Data below
------------------------------------------------------------------------

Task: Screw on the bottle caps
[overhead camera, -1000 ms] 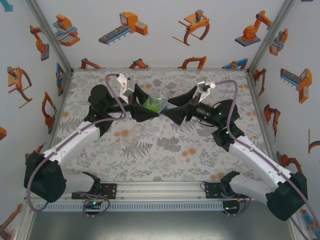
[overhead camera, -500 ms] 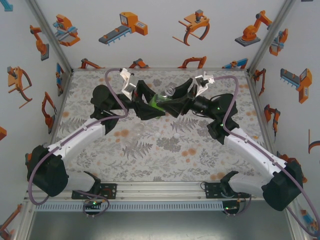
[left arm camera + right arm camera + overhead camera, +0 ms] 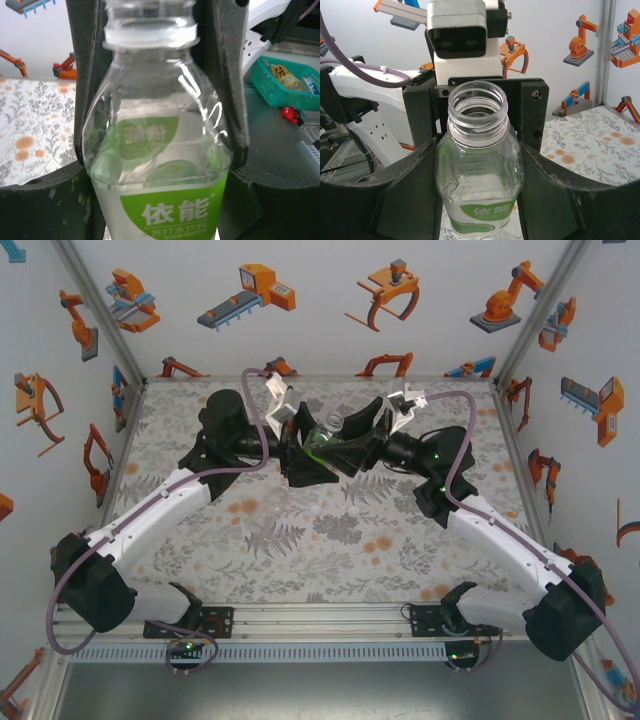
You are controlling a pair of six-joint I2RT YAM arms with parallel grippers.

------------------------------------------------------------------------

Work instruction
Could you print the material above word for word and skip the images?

Result of the task
Task: Screw on the bottle caps
[overhead camera, -1000 ms] 
[overhead camera, -500 ms] 
[left arm camera + right arm camera + overhead camera, +0 ms] 
You are controlling a pair of six-joint I2RT YAM arms with parallel grippers.

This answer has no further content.